Banks Win Latest Round in Fee War

The Knesset Economic Affairs Committee relented this week under pressure from the banks and agreed to reduce Bank of Israel powers to regulate their fees. Supervisor of Banks Rony Hizkiyahu yesterday met with the committee's chair, MK Moshe Kahlon (Likud) to change his mind. Hizkiyahu is currently consulting with other influential MKs on the matter.

The banks oppose the inclusion of small business accounts in a bill that would regulate banking fees. They also want to add a salary cap or some other parameter regarding private accounts that would exempt them from regulation on wealthy customers. The central bank opposes distinguishing between customers based on income criteria. The committee also postponed the upcoming vote on the bill from this Sunday to Monday.

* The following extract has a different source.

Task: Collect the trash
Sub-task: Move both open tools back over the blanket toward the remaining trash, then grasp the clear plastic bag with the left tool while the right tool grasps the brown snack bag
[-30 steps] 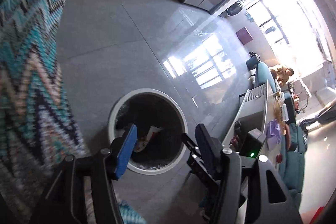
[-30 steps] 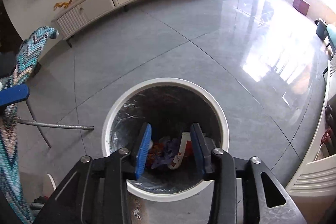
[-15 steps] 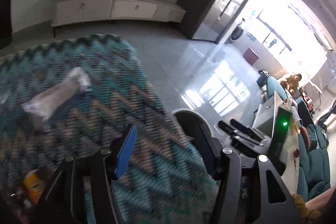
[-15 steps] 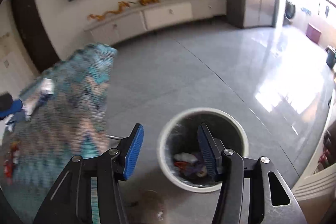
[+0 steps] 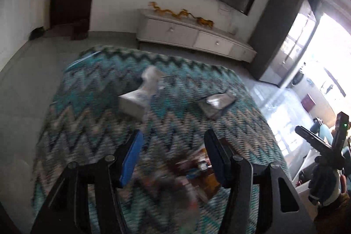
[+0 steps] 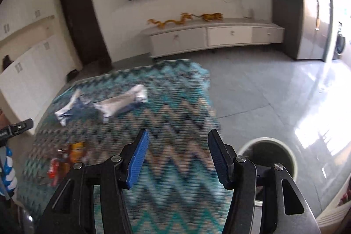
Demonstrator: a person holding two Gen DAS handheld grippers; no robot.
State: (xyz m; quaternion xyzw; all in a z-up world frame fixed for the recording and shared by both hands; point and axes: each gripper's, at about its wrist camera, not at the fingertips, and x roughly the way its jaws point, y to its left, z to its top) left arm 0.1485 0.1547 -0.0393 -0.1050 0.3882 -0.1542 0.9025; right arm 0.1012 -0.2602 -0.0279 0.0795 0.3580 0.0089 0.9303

Despite the lobbying, the committee did leave in a clause in the bill that would authorize the central bank governor to issue an injunction on certain service fees if they are deemed to either reduce competition, if the service is only available at the institution in question raising the fee or if the service is vital for managing an individual account.

Association of Banks official Tal Nadav said yesterday it was necessary to reduce the scope of fee regulation and to define clearly the supervisor of banks' powers. Nadav also called for banks to have the right to appeal decisions made by the governor or supervisor of banks regarding fee regulation.

Kahlon yesterday rejected charges his committee had succumbed to bank lobbying. "There's no matter here of folding or compromises," he asserted. "The issue of defining households isn't closed. We'll make all decisions as methodically, professionally, and responsibly as possible."

Consumer Council head Ehud Peleg yesterday called on MKs not to suffice with the formulation of the current bill but rather to include an explicit ban on overlapping fees. He added the multiplicity of fees and the breaking up of banking service fees into several categories, in particular, are the reasons they are so mystifying to the public.